Kiedyś układ ten obydwojgu Wam odpowiadał, ale ludzie się zmieniają i najwidoczniej Twojej dziewczynie przestał. Po prostu doszliście do momentu, w którym okazuje się, że to, co masz do zaoferowania, nie jest tym, czego ona aktualnie potrzebuje. A niestety jest na tyle niedojrzała, że wpada w różne gierki, żeby nie musieć stawać z Tobą do konfrontacji, bo się boi tego konsekwencji. I nie ma co jej za to oceniać, tylko tak po prostu jest.
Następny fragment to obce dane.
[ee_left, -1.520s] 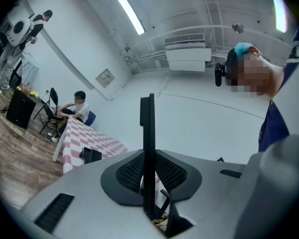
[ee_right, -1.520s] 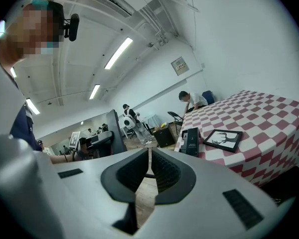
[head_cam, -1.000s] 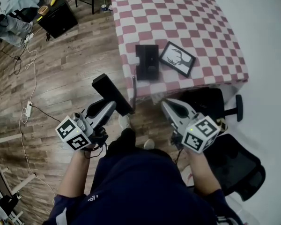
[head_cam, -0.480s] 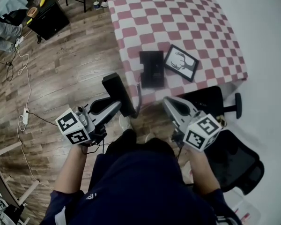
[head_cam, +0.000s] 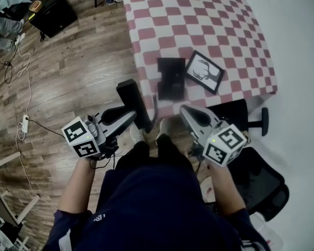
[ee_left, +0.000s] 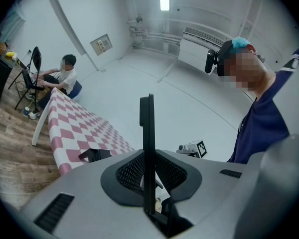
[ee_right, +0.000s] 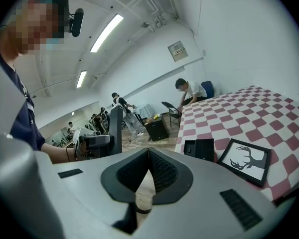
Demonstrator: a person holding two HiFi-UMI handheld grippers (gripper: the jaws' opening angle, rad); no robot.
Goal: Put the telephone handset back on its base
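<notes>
Between your left gripper's (head_cam: 135, 115) jaws the telephone handset (head_cam: 132, 99) is pinched, most of its length standing free beyond the pads. A quick swing could make it pivot or slip out over the wood floor (head_cam: 68, 77). Your right gripper (head_cam: 187, 113) is closed on nothing, so it gives no backup. Further out, the base (head_cam: 171, 78) sits at the near edge of the checked table (head_cam: 199, 14), just beside a framed deer picture (head_cam: 204, 71). A hard or off-line landing could shove the base off that edge or knock the frame. Seen edge-on in the left gripper view, the handset doesn't show which face points down. The base's cradle is too dark to read.
</notes>
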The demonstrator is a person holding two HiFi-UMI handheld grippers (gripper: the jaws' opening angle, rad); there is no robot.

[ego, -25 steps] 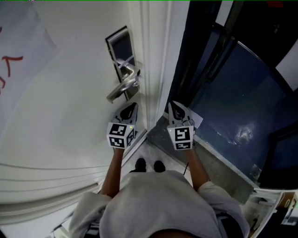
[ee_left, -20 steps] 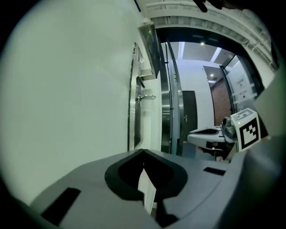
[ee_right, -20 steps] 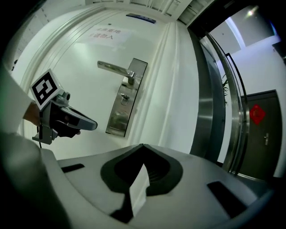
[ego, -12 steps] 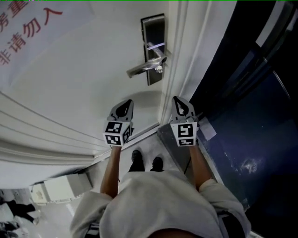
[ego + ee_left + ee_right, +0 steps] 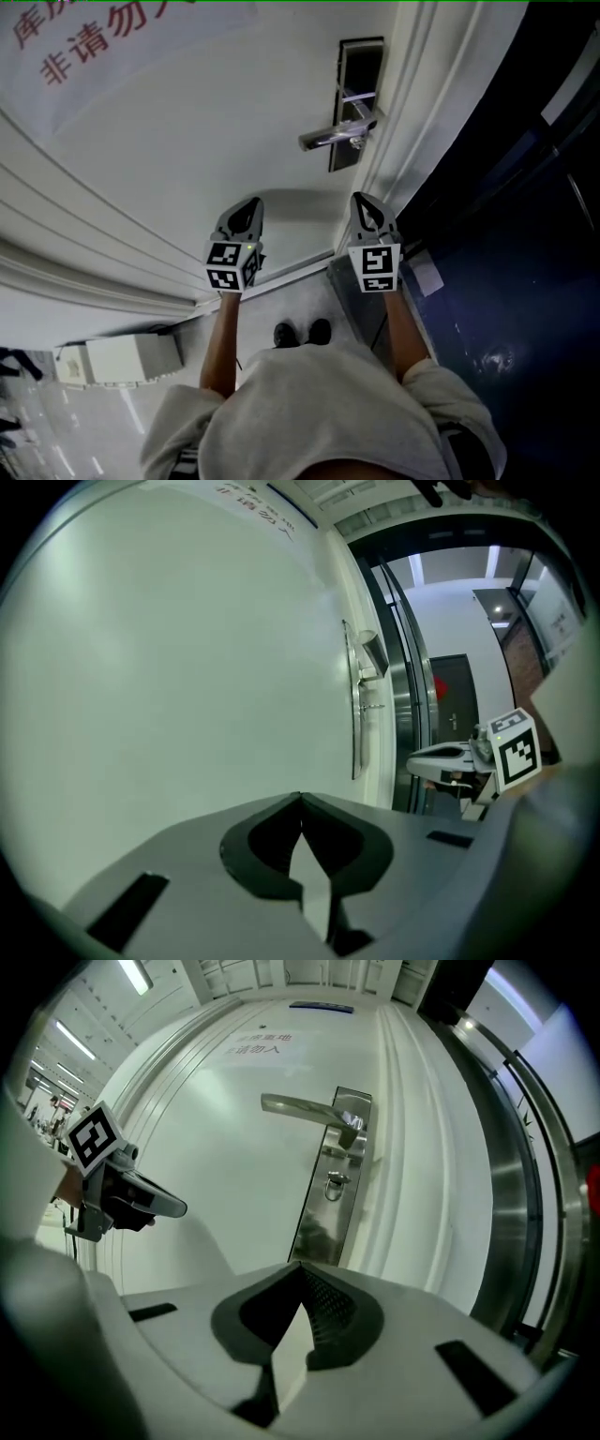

Pytałeś w pierwszym poście, co z tym zrobić. Ja uważam, że tutaj już nic się nie da konstruktywnego zrobić. Za długo byliście razem w tym układzie i nie wierzę, że uda się go odwrócić na tyle, żebyście obydwoje czuli się komfortowo. Może zrobienie sobie długiej przerwy, danie sobie przestrzeni i czasu cokolwiek by pomogło.
Zazwyczaj jestem zwolenniczką naprawiania. Ale nie zachęcam. Raczej sugerowałabym wyciągnięcie wniosków z tego wątku, zastanowienie się, na ile faktycznie masz odruchy "tatusiowania" kobiecie w życiu codziennym i znalezienia partnerki, która nie będzie aż taka niedojrzała.
Twoja teoria niestety nie pokrywa się z prawdą.
Jedną z rzeczy, która powiedziała jej pani psycholog, a z którą ja akurat się zgadzam w 100% jest swego rodzaju odgrywanie w związku roli męskiej i żeńskiej. Jakby to wyjaśnić.... Stereotyp jest taki - kobieta jest słaba, wymaga opieki, potrzebuje troski itp. A facet jest silny, opiekuje się i troszczy. Zanim rzucicie się na mnie wszyscy z pazurami doczytajcie do końca, bo to nie ma na celu obrażenie nikogo ani wywyższanie czy poniżanie kogokolwiek.
Więc w sytuacjach gdy u nas tak to właśnie działa, gdy każdy jest "sobą" w rozumieniu odgrywania swoich społecznych ról to jest naprawdę dobrze. Gdy ona np. jest chora, a ja jej pomagam to wówczas każdy czuje się na swoim miejscu i zazwyczaj jest to ten lepszy czas (ale nie interpretujcie tego tak, że jest dobrze tylko gdy jest chora).
Natomiast zazwyczaj tak dobrze nie jest, bo ona przybiera rolę hmmmm. Może nie męską. Ale nijaką. Kiedy przestaje odgrywać swoją rolę społeczną. Wtedy są tarcia, bo ona nie potrzebuje ani opieki, ani wsparcia, wszystko ją drażni i ogólnie nie możemy się wtedy dogadać.
Możecie sobie w to nie wierzyć ale tak właśnie to działa w praktyce i nie było sytuacji, gdy to się nie sprawdziło. Z czego to wynika? Zapewne kilka czynników. Jej młodość, gdy ojciec wyprowadził się z domu i ona jako starsze dziecko musiało to wszystko jakoś ciągnąć. To, że zarabia gigantyczne pieniądze w korpo i jest niezależna. Czy też wreszcie to, że zajęcia typowo kobiece jej nie wychodzą i się zniechęca. To bardziej złożony problem, zresztą jak każdy inny,
A wracając do tego postu - ani ja nie organizuję życia jej, ani ona nie organizuje życia mi. Po prostu kiedyś organizowaliśmy sobie życie wspólnie nawzajem, a teraz ona średnio ma na to chęć. Tzn inaczej - raz ma chęć, a raz nie ma.